WORK ITEM>
From first line to last, retype the data exactly.

*** RECORDED INFORMATION ***

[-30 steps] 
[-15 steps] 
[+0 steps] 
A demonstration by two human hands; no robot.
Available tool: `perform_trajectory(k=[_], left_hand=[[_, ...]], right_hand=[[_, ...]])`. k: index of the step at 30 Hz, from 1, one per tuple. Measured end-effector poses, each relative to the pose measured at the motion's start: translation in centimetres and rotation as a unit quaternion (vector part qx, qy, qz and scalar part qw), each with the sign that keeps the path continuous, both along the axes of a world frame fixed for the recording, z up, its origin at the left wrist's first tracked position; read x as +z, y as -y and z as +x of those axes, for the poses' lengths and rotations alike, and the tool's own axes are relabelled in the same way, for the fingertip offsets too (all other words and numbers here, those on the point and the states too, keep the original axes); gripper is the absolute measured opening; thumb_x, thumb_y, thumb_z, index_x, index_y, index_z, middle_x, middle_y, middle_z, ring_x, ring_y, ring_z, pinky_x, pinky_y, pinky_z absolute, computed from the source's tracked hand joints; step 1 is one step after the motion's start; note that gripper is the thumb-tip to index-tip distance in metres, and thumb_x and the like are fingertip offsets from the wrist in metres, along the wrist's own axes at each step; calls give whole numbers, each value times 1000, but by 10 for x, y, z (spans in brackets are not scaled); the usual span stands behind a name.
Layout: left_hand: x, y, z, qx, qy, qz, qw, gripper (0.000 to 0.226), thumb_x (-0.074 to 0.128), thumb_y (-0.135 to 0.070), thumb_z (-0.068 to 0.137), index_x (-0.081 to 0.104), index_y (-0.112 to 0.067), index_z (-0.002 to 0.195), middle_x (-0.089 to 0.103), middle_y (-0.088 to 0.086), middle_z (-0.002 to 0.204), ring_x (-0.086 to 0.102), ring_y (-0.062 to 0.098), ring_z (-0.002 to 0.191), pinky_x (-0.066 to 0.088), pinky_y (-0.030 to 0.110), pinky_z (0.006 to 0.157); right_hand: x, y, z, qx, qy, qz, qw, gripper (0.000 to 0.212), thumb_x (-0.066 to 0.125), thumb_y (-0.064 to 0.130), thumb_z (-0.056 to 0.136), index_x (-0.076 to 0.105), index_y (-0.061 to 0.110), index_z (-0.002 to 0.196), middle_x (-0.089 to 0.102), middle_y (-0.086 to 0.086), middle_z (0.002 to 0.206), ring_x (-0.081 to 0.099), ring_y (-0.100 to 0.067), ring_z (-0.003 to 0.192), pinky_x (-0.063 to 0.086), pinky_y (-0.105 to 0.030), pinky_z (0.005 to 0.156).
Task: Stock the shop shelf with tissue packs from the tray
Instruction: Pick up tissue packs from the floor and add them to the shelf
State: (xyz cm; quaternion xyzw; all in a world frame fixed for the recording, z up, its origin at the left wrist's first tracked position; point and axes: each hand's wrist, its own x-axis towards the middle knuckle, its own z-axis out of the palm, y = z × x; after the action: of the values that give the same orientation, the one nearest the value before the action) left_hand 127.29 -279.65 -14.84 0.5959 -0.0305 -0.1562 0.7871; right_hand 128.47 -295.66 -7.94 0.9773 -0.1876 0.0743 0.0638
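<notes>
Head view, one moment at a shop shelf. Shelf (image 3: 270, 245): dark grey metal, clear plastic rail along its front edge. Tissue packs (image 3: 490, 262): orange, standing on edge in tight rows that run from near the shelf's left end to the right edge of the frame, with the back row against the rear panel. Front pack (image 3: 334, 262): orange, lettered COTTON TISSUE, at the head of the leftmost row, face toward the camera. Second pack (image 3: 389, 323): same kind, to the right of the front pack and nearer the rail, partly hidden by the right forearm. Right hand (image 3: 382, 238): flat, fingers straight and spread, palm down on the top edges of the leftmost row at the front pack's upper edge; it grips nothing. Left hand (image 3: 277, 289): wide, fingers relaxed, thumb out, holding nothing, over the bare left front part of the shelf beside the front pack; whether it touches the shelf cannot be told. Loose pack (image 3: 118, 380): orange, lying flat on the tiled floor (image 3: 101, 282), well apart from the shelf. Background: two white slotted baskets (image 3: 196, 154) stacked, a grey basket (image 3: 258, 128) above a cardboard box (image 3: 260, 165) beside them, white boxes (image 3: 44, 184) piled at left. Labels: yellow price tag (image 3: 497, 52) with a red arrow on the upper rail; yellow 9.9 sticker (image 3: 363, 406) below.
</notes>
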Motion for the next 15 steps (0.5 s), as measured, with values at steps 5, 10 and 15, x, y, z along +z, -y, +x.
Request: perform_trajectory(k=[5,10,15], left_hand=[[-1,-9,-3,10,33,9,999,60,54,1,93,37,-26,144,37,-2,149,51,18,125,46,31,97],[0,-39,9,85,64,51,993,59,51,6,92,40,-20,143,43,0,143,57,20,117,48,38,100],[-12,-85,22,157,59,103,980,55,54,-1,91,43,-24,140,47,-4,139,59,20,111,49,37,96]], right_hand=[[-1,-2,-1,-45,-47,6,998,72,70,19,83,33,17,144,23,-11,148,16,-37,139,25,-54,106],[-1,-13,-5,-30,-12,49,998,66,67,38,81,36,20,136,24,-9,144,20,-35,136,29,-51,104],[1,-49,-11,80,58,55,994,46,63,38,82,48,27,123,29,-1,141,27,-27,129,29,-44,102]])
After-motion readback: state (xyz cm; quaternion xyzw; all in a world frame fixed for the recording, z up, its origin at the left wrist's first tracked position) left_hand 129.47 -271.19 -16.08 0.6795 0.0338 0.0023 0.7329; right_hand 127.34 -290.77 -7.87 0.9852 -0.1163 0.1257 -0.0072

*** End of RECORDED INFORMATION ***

TASK OUTPUT>
[-30 steps] 
[-15 steps] 
[+0 steps] 
A demonstration by two human hands; no robot.
Available tool: `perform_trajectory(k=[_], left_hand=[[_, ...]], right_hand=[[_, ...]])`. k: index of the step at 30 Hz, from 1, one per tuple. Measured end-effector poses, each relative to the pose measured at the motion's start: translation in centimetres and rotation as a unit quaternion (vector part qx, qy, qz and scalar part qw), each with the sign that keeps the path continuous, both along the axes of a world frame fixed for the recording, z up, its origin at the left wrist's first tracked position; read x as +z, y as -y and z as +x of those axes, for the poses' lengths and rotations alike, and the tool's own axes are relabelled in the same way, for the fingertip offsets too (all other words and numbers here, those on the point and the states too, keep the original axes); gripper is the absolute measured opening; thumb_x, thumb_y, thumb_z, index_x, index_y, index_z, middle_x, middle_y, middle_z, ring_x, ring_y, ring_z, pinky_x, pinky_y, pinky_z absolute, computed from the source's tracked hand joints; step 1 is one step after the motion's start; note that gripper is the thumb-tip to index-tip distance in metres, and thumb_x and the like are fingertip offsets from the wrist in metres, along the wrist's own axes at each step; calls give whole numbers, each value times 1000, but by 10 for x, y, z (spans in brackets are not scaled); the usual span stands behind a name.
Layout: left_hand: x, y, z, qx, qy, qz, qw, gripper (0.000 to 0.226), thumb_x (-0.074 to 0.128), thumb_y (-0.135 to 0.070), thumb_z (-0.068 to 0.137), index_x (-0.081 to 0.104), index_y (-0.112 to 0.067), index_z (-0.002 to 0.195), middle_x (-0.089 to 0.103), middle_y (-0.088 to 0.086), middle_z (-0.002 to 0.204), ring_x (-0.086 to 0.102), ring_y (-0.062 to 0.098), ring_z (-0.002 to 0.191), pinky_x (-0.066 to 0.088), pinky_y (-0.030 to 0.110), pinky_z (0.006 to 0.157); right_hand: x, y, z, qx, qy, qz, qw, gripper (0.000 to 0.212), thumb_x (-0.066 to 0.125), thumb_y (-0.064 to 0.130), thumb_z (-0.056 to 0.136), index_x (-0.076 to 0.105), index_y (-0.061 to 0.110), index_z (-0.002 to 0.196), middle_x (-0.089 to 0.102), middle_y (-0.086 to 0.086), middle_z (0.002 to 0.206), ring_x (-0.081 to 0.099), ring_y (-0.100 to 0.067), ring_z (-0.003 to 0.192), pinky_x (-0.063 to 0.086), pinky_y (-0.105 to 0.030), pinky_z (0.005 to 0.156).
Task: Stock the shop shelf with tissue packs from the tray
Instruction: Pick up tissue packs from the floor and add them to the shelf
State: (xyz cm; quaternion xyzw; all in a world frame fixed for the recording, z up, its origin at the left wrist's first tracked position; point and axes: each hand's wrist, its own x-axis towards the middle knuckle, its own z-axis out of the palm, y = z × x; after the action: of the values that give the same orientation, the one nearest the value before the action) left_hand 127.29 -279.65 -14.84 0.5959 -0.0305 -0.1562 0.7871; right_hand 128.47 -295.66 -7.94 0.9773 -0.1876 0.0743 0.0638
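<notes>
Head view, one moment at a shop shelf. Shelf (image 3: 270, 245): dark grey metal, clear plastic rail along its front edge. Tissue packs (image 3: 490, 262): orange, standing on edge in tight rows that run from near the shelf's left end to the right edge of the frame, with the back row against the rear panel. Front pack (image 3: 334, 262): orange, lettered COTTON TISSUE, at the head of the leftmost row, face toward the camera. Second pack (image 3: 389, 323): same kind, to the right of the front pack and nearer the rail, partly hidden by the right forearm. Right hand (image 3: 382, 238): flat, fingers straight and spread, palm down on the top edges of the leftmost row at the front pack's upper edge; it grips nothing. Left hand (image 3: 277, 289): wide, fingers relaxed, thumb out, holding nothing, over the bare left front part of the shelf beside the front pack; whether it touches the shelf cannot be told. Loose pack (image 3: 118, 380): orange, lying flat on the tiled floor (image 3: 101, 282), well apart from the shelf. Background: two white slotted baskets (image 3: 196, 154) stacked, a grey basket (image 3: 258, 128) above a cardboard box (image 3: 260, 165) beside them, white boxes (image 3: 44, 184) piled at left. Labels: yellow price tag (image 3: 497, 52) with a red arrow on the upper rail; yellow 9.9 sticker (image 3: 363, 406) below.
</notes>
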Motion for the next 15 steps (0.5 s), as measured, with values at steps 5, 10 and 15, x, y, z along +z, -y, +x.
Request: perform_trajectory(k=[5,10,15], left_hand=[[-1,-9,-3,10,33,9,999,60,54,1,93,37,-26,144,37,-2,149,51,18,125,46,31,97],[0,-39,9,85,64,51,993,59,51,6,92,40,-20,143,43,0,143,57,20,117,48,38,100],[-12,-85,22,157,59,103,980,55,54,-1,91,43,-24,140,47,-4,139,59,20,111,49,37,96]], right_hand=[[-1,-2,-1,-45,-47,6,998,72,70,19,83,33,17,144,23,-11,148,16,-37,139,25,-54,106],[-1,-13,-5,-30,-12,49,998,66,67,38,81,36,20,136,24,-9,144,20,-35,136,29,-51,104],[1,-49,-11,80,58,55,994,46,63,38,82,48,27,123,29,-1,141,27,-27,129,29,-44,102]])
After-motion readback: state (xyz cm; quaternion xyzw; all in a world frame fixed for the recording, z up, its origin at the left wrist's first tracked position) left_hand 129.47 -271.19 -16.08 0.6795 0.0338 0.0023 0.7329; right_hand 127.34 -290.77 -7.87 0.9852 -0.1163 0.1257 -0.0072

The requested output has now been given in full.